All forms of communication, if used effectively, can help give you an important edge during class, belt testing or even competition.
“From the moment you step into the ring, you need to be on it. I tell my students, like a light switch,” Berry said. “Until they bow you out of the ring, from the moment you step in, you’ve got to be on!”
Communication is of course vital to a martial artist. It is important to understand and be clearly understood by your instructor and judges and to nonverbally project a positive, confident image through body language, eye contact, and the condition and wear of one’s uniform. Even a handshake before and after a match can be an effective form of nonverbal physical communication.
The first level of communication is visual and involves how we see each other, our community and the world. This is where facial expressions and body language become valuable.
If you’re an instructor teaching a class and you notice your young students’ attention being drawn elsewhere, you might rethink your presentation or the volume and intonation of your voice. As instructors and students, body language and “the look” can definitely make the training even better.
It is important to know the difference between listening and hearing, which is the most important part of communication. It is one thing to hear words, it is another to listen to the words in their context, along with the speaker’s inflection or tone of voice, to gauge the true meaning of what’s being said.
Listening also means being selective and differentiating good advice from negativity and bad examples. Effective listening may be the skill people find hardest to master, said Berry. “I think listening can be overlooked,” he said. “I think more people need to listen in order for them to communicate better.”
Every day we practice verbal communication, which begins with ourselves. The power of the words we say and how we say them— encouraging statements versus negativity, a firm tone versus yelling— can have a tremendous impact on ourselves and the people around us.
Telling yourself “Yes I can” like we practice with the life skill belief can help you build confidence daily while a polite “thank you” can make a positive impression on others.
Ideally, we lead by example. When it comes to communication, this aspect can be accomplished in a number of ways: praising instead of criticizing, helping with tasks, doing the right thing and obeying the law, admitting mistakes, smiling instead of frowning, respecting others’ opinions and yes, being an active listener.
These choices and more provide a positive example and will condition you, Berry said, to make better choices in school, at home and in life. “Not just talk the talk, but walk the walk,” Berry said.
Berry uses a variety of methods to teach the levels and cornerstones of communication to his students, depending on their age. He follows the Leadership book, he stresses positive communication in class and will go more in-depth, sometimes involving parents in question and answer sessions where the importance of this life skill is discussed. Participants can then share examples of successful and unsuccessful communication in their own lives.

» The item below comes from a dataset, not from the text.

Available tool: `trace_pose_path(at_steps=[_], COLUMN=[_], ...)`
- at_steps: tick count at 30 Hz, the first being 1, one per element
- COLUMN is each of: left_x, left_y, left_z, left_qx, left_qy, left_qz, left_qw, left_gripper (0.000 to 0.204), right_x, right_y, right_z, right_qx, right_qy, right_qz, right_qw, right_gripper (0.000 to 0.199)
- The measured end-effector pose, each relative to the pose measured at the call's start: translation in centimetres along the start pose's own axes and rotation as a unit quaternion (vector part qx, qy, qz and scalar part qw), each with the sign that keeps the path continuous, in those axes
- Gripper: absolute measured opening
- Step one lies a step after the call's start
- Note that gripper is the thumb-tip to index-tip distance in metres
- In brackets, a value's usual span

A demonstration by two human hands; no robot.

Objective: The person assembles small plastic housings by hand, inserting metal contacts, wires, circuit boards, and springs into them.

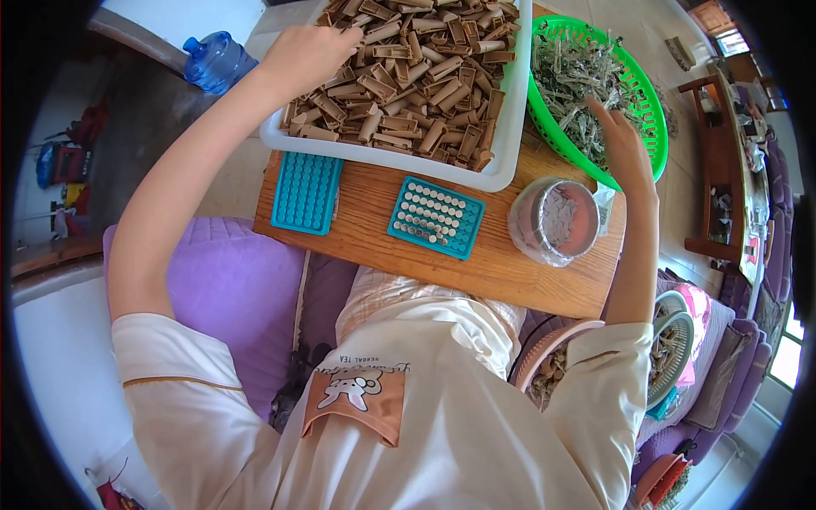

Mastering communication, Berry said, will not just make one a better martial artist; it will serve you well wherever you go.
“It’s very valuable,” Berry said. “Because we’re setting them up to how they behave at school, and that’s setting them up for an interview for college and interviewing for a job. If they can get their message across and know where they’re headed and have an action plan they can move in that direction and head of the ladder of success.